WHAT TO WORK ON: Work out how many lines of the listing hold the string "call". Answer with that number alone.

SOURCE MATERIAL:
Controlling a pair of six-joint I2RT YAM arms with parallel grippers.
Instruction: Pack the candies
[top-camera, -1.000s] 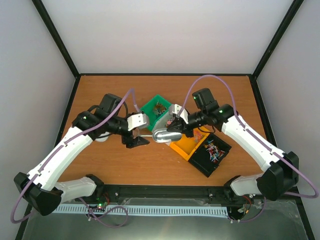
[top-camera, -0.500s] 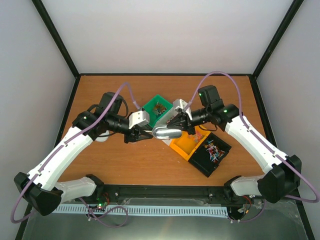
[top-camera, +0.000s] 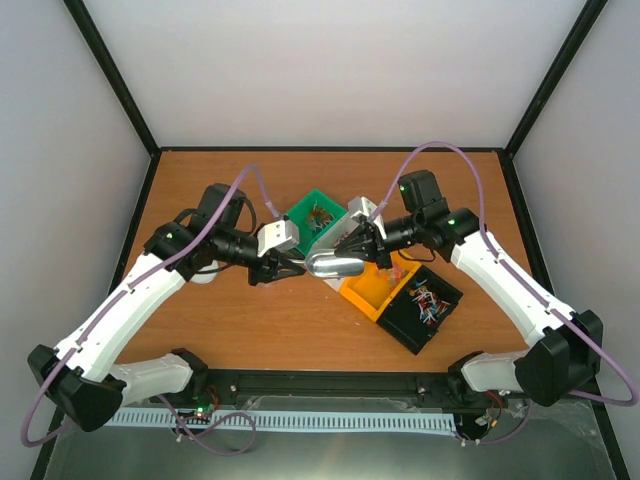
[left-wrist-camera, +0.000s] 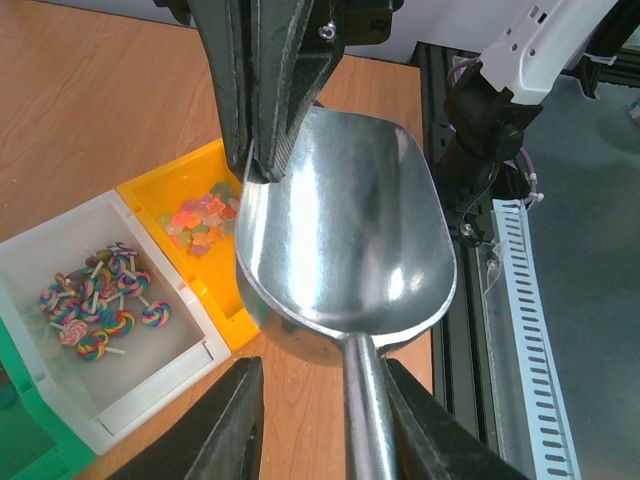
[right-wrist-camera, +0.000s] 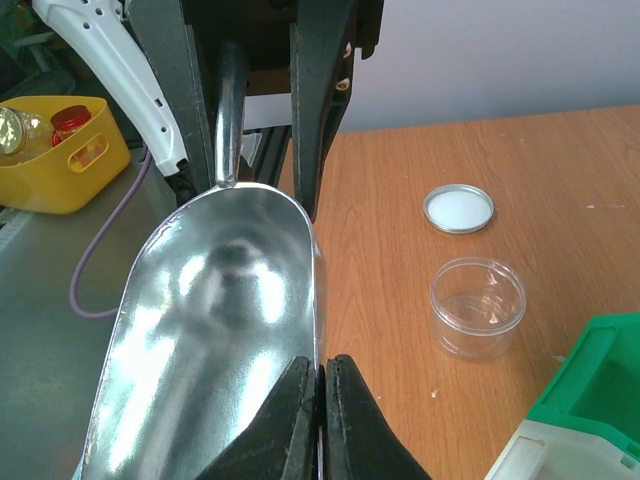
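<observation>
A metal scoop (top-camera: 335, 265) hangs over the table's middle, and its bowl is empty (left-wrist-camera: 345, 230). My right gripper (top-camera: 352, 248) is shut on the bowl's rim (right-wrist-camera: 322, 370). My left gripper (top-camera: 283, 268) is open around the scoop's handle (left-wrist-camera: 365, 420). The handle lies against one finger (left-wrist-camera: 425, 430), and the other finger stands apart. Candies show as lollipops (left-wrist-camera: 95, 310) in a white bin (left-wrist-camera: 150, 400), gummies (left-wrist-camera: 200, 220) in an orange bin (left-wrist-camera: 175, 170), and mixed sweets (top-camera: 428, 298) in a black bin (top-camera: 405, 335).
A green bin (top-camera: 315, 212) stands behind the scoop, next to the orange bin (top-camera: 372, 290). A small clear jar (right-wrist-camera: 477, 307) and its lid (right-wrist-camera: 458, 208) rest on the table to the left. A yellow basket (right-wrist-camera: 60, 150) sits off the table's near edge.
My left gripper has moved right until its open fingers stand around the scoop's handle. My right gripper has lifted and turned the scoop a little toward it.
</observation>
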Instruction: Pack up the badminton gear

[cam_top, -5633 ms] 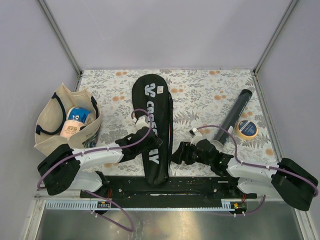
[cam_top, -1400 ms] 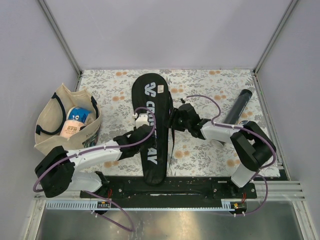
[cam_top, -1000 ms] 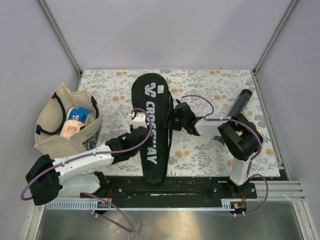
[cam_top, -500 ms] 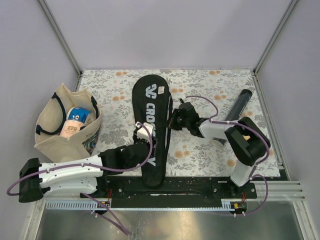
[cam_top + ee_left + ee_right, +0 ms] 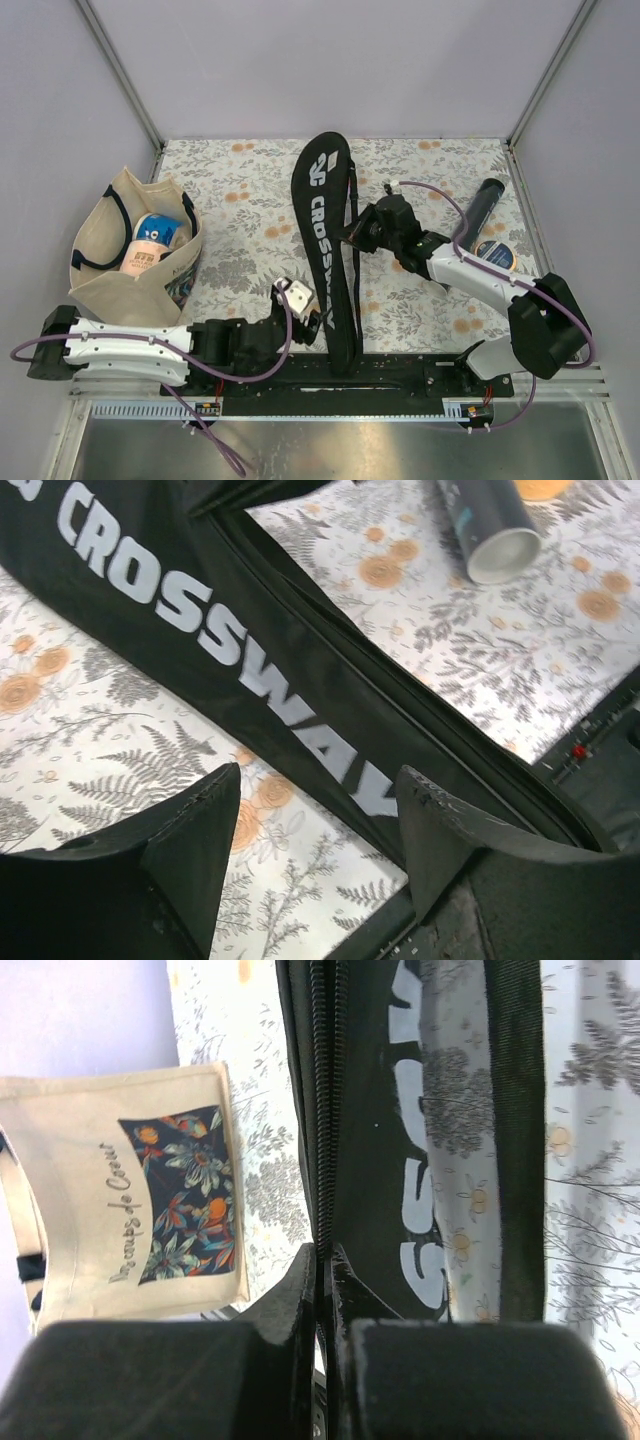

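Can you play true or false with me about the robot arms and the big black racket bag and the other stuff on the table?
1. The right end effector is pinched shut on the zipper edge of the CROSSWAY racquet cover. True.
2. The left end effector is squeezing the cover. False: its jaws stand open and hold nothing.
3. The black tube is inside the tote bag. False: it lies on the table on the right arm's side, beside the tape roll.
4. The tote bag sits on the left arm's side of the table. True.
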`<state>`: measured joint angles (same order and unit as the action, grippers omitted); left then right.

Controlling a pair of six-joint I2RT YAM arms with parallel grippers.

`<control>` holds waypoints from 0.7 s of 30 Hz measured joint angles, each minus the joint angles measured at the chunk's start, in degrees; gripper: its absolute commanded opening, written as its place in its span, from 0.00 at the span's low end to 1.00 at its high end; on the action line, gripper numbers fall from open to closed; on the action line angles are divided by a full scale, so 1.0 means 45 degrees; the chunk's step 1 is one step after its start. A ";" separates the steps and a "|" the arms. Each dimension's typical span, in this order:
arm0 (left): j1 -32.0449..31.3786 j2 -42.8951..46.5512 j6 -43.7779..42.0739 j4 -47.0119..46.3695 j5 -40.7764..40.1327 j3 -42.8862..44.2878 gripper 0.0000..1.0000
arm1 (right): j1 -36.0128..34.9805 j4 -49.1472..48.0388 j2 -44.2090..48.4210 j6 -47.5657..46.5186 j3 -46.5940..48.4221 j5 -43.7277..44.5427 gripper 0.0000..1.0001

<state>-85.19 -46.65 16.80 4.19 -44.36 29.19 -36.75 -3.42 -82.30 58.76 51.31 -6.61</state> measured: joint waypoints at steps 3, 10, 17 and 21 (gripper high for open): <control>-0.1030 -0.0005 0.0097 -0.0112 -0.0427 -0.0223 0.68 | 0.0000 0.0704 0.0214 0.0427 0.0024 0.0719 0.00; -0.4163 -0.0826 0.0651 -0.1137 -0.2341 -0.0529 0.73 | -0.0063 0.1443 0.0257 0.1404 0.0452 0.1996 0.00; -0.6183 -0.2948 0.1064 -0.0952 -0.4226 -0.0233 0.77 | -0.0301 0.2035 0.0719 0.1914 0.0792 0.3147 0.00; -0.6266 -0.3609 0.1758 -0.0243 -0.5115 -0.0058 0.79 | -0.0335 0.2103 0.0724 0.2006 0.0860 0.3419 0.00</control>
<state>-113.38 -62.89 24.71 3.09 -67.37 28.93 -38.26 6.04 -79.05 67.79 55.18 8.78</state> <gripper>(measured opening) 0.777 0.033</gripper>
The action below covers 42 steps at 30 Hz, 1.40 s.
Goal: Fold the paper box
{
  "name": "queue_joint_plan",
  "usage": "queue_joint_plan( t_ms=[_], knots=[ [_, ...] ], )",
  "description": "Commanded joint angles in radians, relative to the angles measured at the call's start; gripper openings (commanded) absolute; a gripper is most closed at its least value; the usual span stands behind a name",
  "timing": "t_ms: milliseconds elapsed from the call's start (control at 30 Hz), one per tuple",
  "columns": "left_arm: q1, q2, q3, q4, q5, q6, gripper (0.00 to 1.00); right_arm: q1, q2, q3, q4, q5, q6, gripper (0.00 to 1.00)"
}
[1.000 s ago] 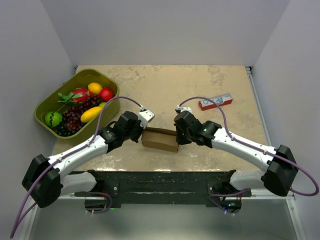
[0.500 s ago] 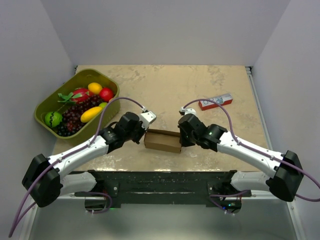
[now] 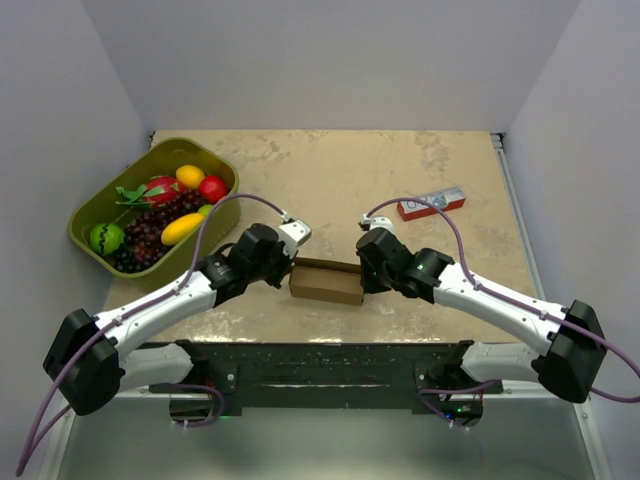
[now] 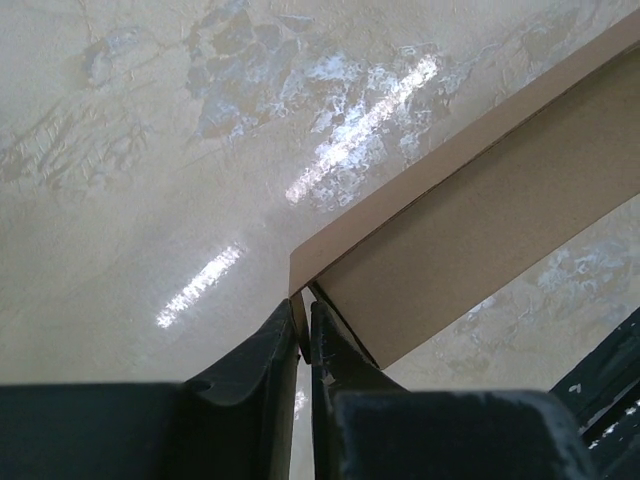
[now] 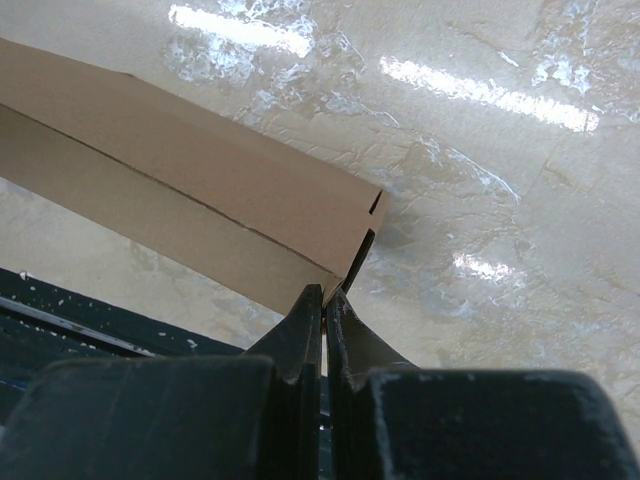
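Beige marbled worktop (image 3: pixel 350 170) holds your plain brown cardboard box (image 3: pixel 325 281), body seemingly formed; left gripper (image 4: pixel 303 320) pinches an end flap, right gripper (image 5: pixel 324 300) narrow at the other; end tucking likely remains.

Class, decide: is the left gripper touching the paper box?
Touching. In the left wrist view, the left gripper pinches a corner flap of the paper box.

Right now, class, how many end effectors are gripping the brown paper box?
2. The left end effector pinches a thin flap at the left end of the paper box; the right end effector pinches its right end. Neither is hidden.
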Motion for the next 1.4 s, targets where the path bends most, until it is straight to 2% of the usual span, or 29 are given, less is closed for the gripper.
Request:
queue_joint_plan(
  t_ms=[0, 300, 867, 1100, 1367],
  knots=[
    [-0.011, -0.059, 0.052, 0.002, 0.024, -0.117, 0.14, 0.008, 0.012, -0.003, 0.042, 0.006, -0.002, 0.0],
    [-0.011, -0.091, 0.069, 0.008, 0.055, -0.258, 0.14, 0.01, 0.018, -0.013, 0.05, 0.002, -0.005, 0.0],
    [-0.011, -0.08, -0.006, 0.088, 0.109, -0.346, 0.11, 0.013, 0.037, -0.026, 0.064, -0.017, -0.004, 0.0],
    [-0.011, -0.089, -0.02, 0.071, 0.064, -0.341, 0.23, 0.014, 0.028, -0.022, 0.05, 0.016, -0.004, 0.0],
    [-0.011, -0.1, -0.055, 0.112, 0.052, -0.355, 0.3, 0.016, 0.035, -0.02, 0.044, 0.016, -0.004, 0.0]
  ],
)
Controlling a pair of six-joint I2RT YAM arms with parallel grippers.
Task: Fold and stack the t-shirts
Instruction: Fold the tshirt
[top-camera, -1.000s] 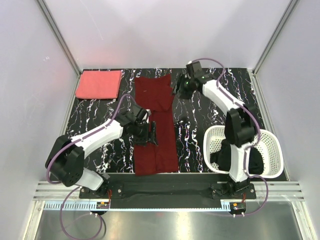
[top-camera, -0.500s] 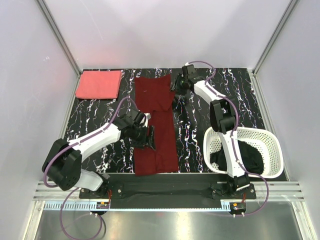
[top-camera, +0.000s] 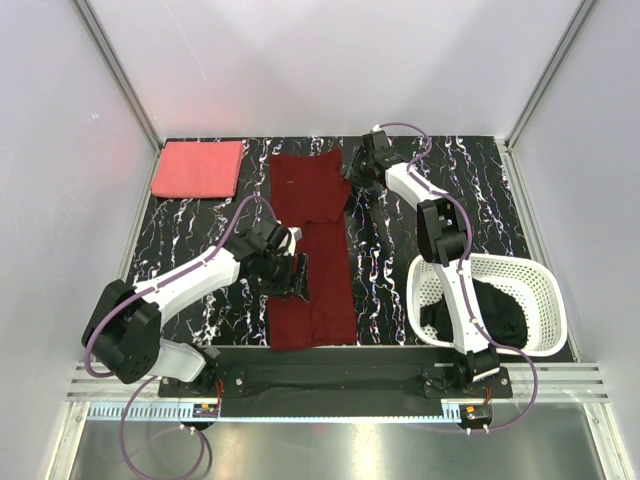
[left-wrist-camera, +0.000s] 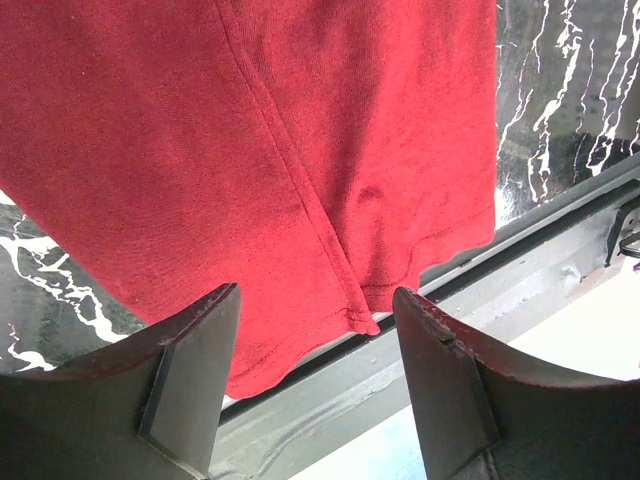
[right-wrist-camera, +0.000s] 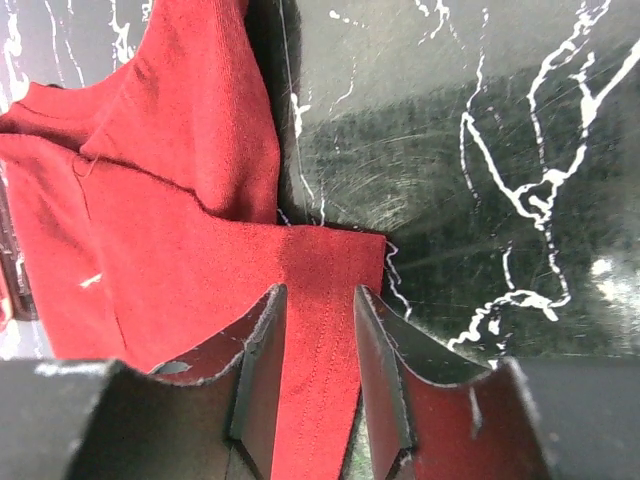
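Top external view: maroon t-shirt (top-camera: 310, 240) is found laid lengthwise on marbled table (top-camera: 400, 250), folded into a long strip. Coral t-shirt (top-camera: 198, 168), folded to a neat rectangle, is noted well left of the maroon shirt's far end. Black t-shirt (top-camera: 500, 315) is seen inside white basket (top-camera: 545, 300), right of the maroon shirt's near end. L gripper (left-wrist-camera: 312, 300) is positioned at the maroon shirt's left edge, approx. mid-length. Per left wrist view, its fingers are spread wide w/ nothing between them, and cloth & hem are visible beyond. R gripper (right-wrist-camera: 318, 295) is placed at the maroon shirt's far right corner, fingers drawn close, narrow gap straddling the cloth edge. Whether cloth is pinched cannot be determined.
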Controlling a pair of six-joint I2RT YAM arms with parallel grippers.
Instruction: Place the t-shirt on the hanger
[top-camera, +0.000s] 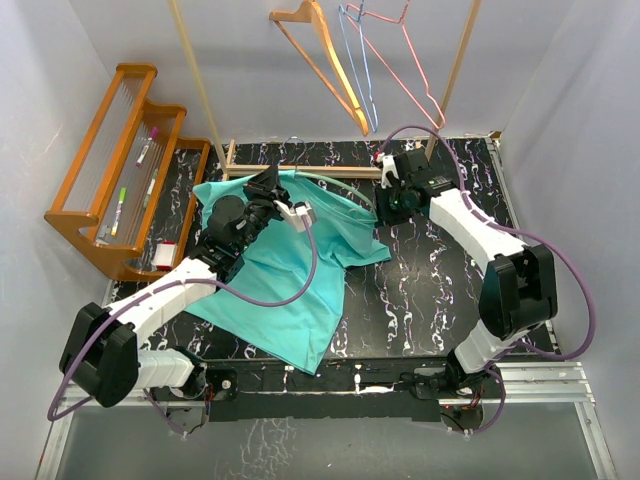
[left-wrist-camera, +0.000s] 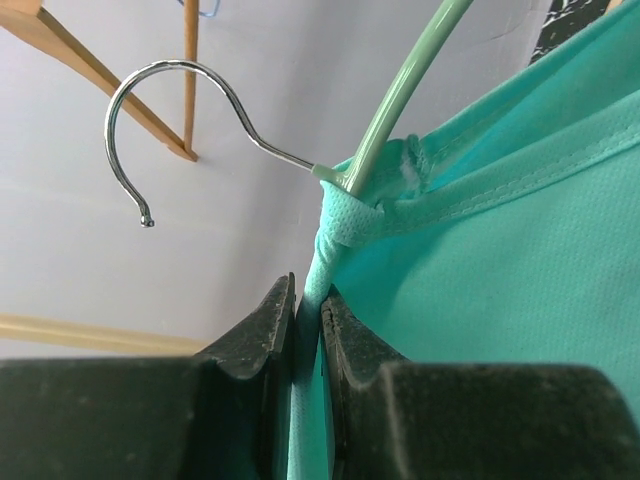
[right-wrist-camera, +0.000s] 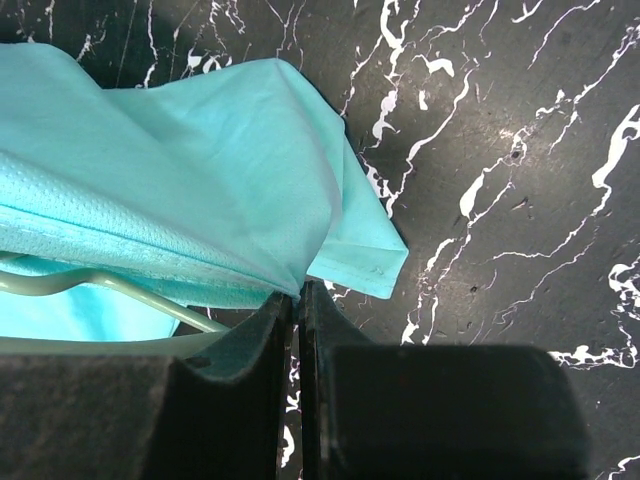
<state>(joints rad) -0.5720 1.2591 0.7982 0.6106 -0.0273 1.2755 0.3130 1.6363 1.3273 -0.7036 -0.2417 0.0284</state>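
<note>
The teal t-shirt (top-camera: 290, 290) lies spread over the black marble table, its collar end lifted at the back. My left gripper (top-camera: 275, 182) is shut on a strip of collar (left-wrist-camera: 308, 295) just below the neck of the pale mint hanger (left-wrist-camera: 395, 100), whose metal hook (left-wrist-camera: 180, 68) points toward the wall. One mint arm runs into the shirt (left-wrist-camera: 500, 250). My right gripper (top-camera: 380, 198) is at the shirt's right shoulder, tips pinching a fold of cloth (right-wrist-camera: 300, 290), with the hanger's bar (right-wrist-camera: 120, 288) just left of the jaws. A sleeve (right-wrist-camera: 365, 260) rests on the table.
An orange wooden hanger (top-camera: 320, 50) plus blue (top-camera: 355, 60) and pink wire hangers (top-camera: 405, 60) hang on a rail at the back. A wooden rack (top-camera: 120, 150) with markers stands at the left. The rail's wooden base (top-camera: 300, 168) lies behind the shirt. White walls close in.
</note>
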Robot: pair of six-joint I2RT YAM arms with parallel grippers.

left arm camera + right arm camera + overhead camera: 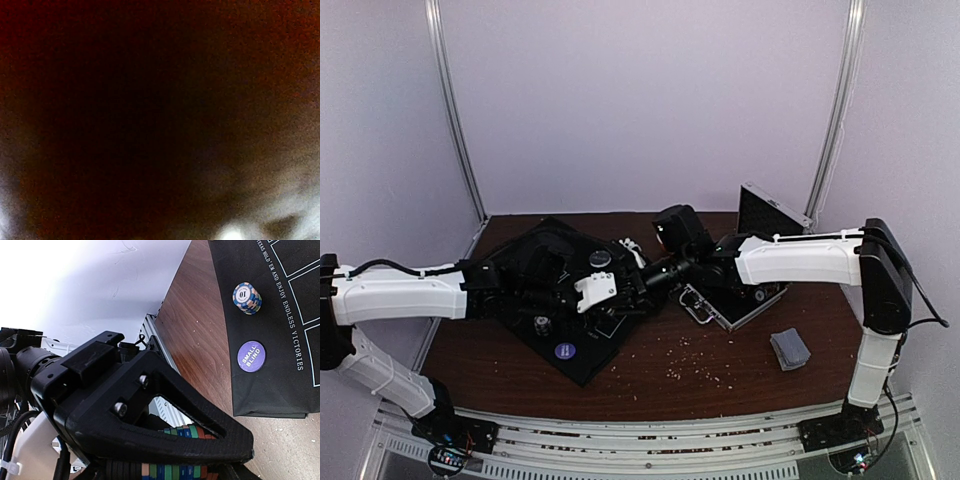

ANSWER FOR THIS EXERCISE: 2